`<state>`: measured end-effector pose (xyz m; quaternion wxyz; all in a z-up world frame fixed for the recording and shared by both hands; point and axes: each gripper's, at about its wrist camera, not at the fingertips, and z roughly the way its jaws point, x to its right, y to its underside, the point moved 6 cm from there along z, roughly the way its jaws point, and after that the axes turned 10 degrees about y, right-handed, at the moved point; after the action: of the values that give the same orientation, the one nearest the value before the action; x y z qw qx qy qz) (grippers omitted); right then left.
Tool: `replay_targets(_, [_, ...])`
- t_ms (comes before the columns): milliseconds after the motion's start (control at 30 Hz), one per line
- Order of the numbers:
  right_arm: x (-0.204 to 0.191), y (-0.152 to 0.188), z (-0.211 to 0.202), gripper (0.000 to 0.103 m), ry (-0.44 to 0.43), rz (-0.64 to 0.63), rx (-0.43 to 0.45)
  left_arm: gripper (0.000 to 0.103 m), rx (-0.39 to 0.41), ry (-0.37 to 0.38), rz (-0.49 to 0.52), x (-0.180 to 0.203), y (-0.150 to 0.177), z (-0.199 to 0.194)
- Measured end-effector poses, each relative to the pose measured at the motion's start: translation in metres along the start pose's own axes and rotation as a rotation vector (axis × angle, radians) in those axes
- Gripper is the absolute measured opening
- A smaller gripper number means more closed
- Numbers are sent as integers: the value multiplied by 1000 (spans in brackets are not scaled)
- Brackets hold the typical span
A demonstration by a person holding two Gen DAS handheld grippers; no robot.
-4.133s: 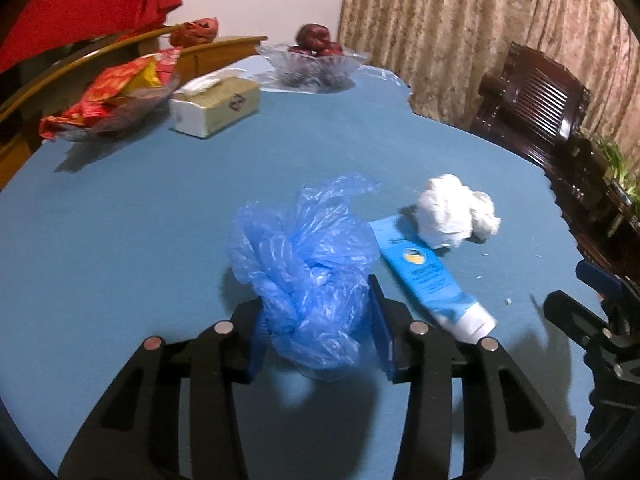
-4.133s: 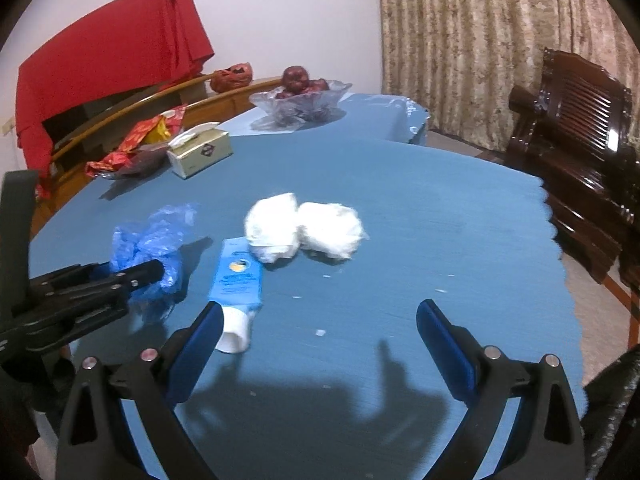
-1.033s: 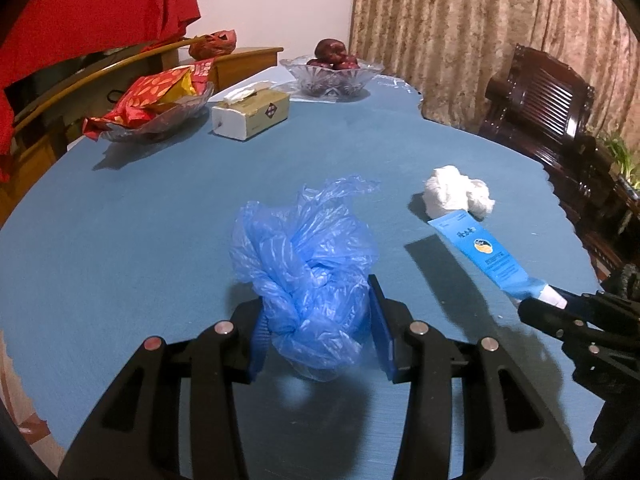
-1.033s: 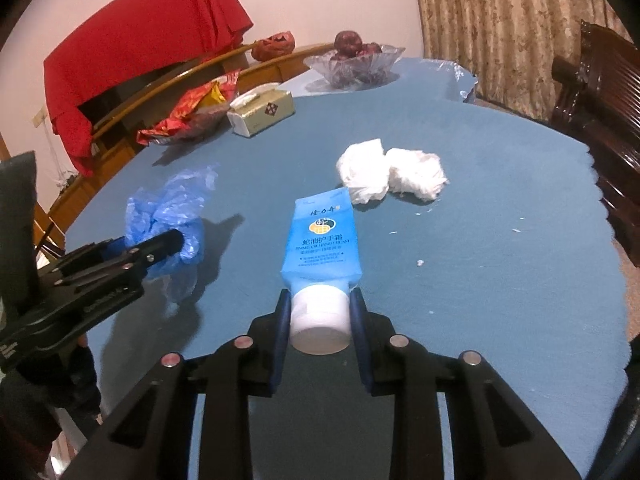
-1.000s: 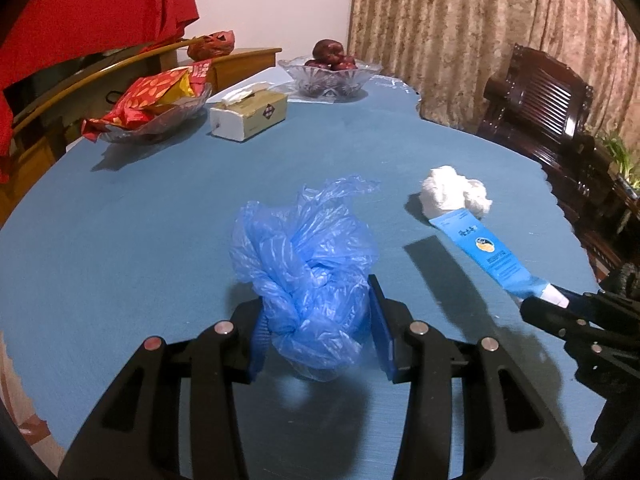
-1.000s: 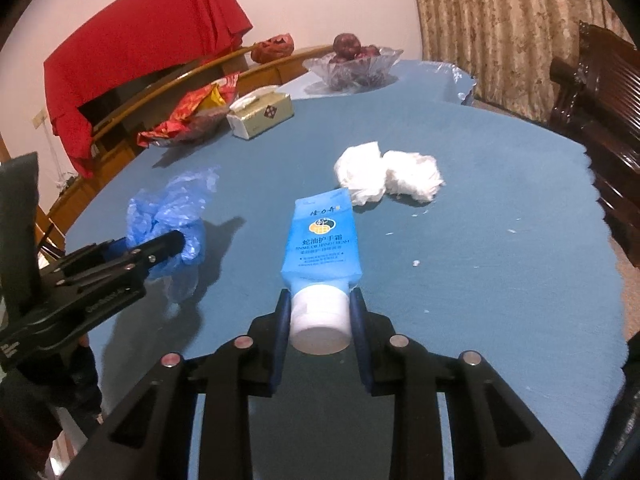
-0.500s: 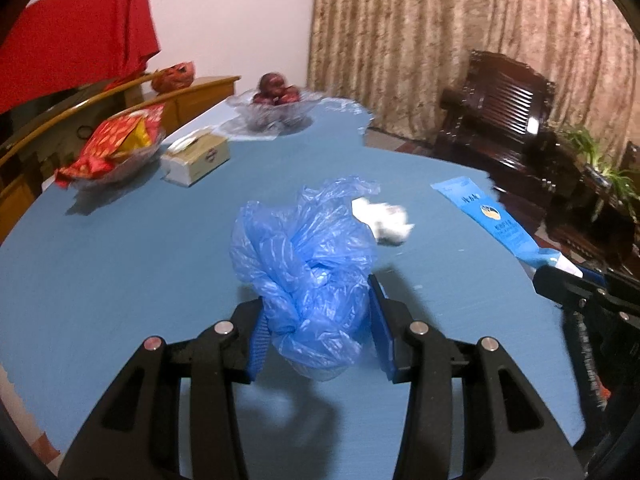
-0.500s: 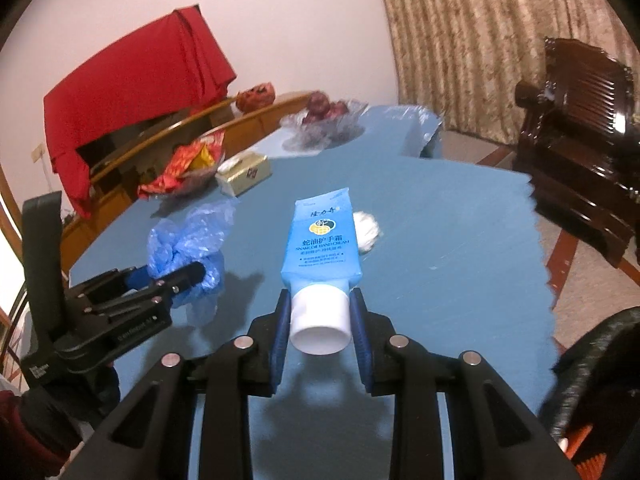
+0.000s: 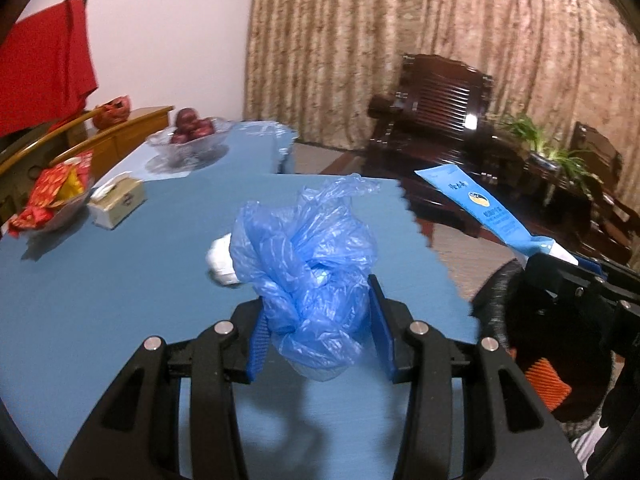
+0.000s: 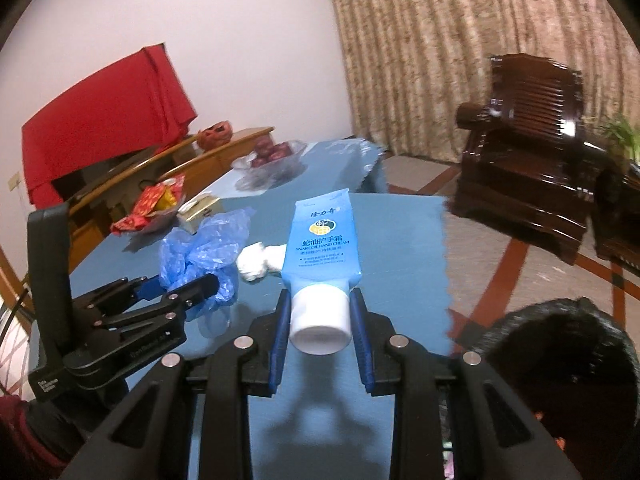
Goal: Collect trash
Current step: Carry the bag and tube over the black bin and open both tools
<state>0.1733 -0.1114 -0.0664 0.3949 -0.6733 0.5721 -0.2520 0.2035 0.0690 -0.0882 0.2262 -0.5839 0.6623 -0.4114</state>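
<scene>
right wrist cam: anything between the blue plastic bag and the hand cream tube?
Yes. In the right wrist view the crumpled white tissue lies on the table between the blue plastic bag and the hand cream tube, partly hidden behind the tube.

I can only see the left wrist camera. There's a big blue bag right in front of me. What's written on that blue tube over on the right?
Observer: The right wrist view shows the blue tube head-on: it reads "Snake Oil Hand Cream".
Operator: How is it held?
Observer: The right tool is shut on its white cap end.
Operator: What's that white lump behind my bag?
Observer: Crumpled white paper lying on the blue table, partly hidden behind the tube.
Operator: Where's the trash bin?
Observer: A dark bin stands on the floor beside the table, right of the right tool.
</scene>
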Motion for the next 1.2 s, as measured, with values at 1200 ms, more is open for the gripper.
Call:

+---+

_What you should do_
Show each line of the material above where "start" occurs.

_Exercise response_
- t_ms (comes before the columns): milliseconds after the motion's start (control at 30 Hz), one per line
- Measured end-effector poses, each relative to the pose measured at the motion's start: translation in metres along the start pose's own axes and rotation as a rotation vector (axis × angle, radians) in those axes

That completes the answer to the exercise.